Once, I had a kitten, it had a striped grey and black body with white gloves on its paws. His name was Tiger. One day, Tiger ran out of my home before it turned barely three months old. When I caught it home again, it was a month later.
It was sickly, I suspected that it ate rat poison during its voyeuristic expedition to the outside world. I knew he did not have long to live. A week later, spent its last moments curled up in its basket, and passed away…

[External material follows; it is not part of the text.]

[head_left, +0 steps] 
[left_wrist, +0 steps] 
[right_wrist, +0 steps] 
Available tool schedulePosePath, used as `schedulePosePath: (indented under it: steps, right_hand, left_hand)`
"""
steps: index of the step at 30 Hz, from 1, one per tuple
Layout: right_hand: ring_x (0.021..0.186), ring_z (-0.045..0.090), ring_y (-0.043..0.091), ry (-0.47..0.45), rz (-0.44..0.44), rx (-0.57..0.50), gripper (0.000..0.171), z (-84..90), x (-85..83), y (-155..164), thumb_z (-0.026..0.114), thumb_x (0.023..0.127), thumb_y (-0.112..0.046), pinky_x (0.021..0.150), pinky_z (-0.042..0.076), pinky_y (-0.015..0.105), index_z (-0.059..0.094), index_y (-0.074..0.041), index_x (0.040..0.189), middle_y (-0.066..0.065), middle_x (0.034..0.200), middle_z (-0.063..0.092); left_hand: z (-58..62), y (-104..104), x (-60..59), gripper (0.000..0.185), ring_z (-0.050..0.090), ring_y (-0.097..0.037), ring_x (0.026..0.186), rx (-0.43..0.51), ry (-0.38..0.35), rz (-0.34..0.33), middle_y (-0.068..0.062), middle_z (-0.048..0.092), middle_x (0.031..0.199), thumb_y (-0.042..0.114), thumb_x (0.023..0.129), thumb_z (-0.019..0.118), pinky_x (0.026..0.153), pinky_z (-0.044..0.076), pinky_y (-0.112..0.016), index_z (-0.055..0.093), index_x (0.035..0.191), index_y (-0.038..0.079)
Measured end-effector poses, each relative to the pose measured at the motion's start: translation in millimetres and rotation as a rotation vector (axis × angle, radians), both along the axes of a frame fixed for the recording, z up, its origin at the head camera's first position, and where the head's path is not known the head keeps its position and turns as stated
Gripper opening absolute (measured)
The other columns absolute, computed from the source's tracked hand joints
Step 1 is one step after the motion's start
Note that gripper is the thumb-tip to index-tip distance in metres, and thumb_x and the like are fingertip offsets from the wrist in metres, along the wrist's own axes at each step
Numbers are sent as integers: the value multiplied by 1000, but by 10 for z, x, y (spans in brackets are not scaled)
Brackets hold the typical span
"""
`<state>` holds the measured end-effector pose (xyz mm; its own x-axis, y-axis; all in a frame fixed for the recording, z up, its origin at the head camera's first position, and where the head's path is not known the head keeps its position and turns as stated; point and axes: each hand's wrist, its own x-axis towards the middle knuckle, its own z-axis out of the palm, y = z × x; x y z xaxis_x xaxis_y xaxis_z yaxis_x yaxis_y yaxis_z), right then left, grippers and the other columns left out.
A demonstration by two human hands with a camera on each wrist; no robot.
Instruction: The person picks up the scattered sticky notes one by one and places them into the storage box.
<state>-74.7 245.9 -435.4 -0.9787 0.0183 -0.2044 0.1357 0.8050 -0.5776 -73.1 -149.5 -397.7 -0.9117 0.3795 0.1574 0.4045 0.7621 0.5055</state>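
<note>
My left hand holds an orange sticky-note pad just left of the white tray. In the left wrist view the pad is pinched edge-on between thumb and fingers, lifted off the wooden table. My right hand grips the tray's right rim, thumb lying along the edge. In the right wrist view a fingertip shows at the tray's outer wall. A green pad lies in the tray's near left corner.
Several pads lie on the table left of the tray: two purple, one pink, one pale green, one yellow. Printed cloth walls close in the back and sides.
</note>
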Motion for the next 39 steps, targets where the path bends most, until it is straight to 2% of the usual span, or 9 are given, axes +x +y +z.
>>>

I remember its curled up body, resting in the softness of the fabric in the basket… freed from pain at last.
. . . .
Like animals, humans too, have a tendency to curl up when we are in pain.
There is an armchair in my home that I regularly curl up in, since I was a child. When I have a toothache, or tummy ache, I would seek out the comfort of the familiar smell of the armchair, and curl up like a ball, my head popped onto the leather surface like a hospital patient. The leather smell eases my anxiety, and diffuses my pain by absorbing it into the wood structure of the chair, it felt akin to hugging a tree for comfort, the smell of eucalyptus leaves… a respite from the harshness of realities.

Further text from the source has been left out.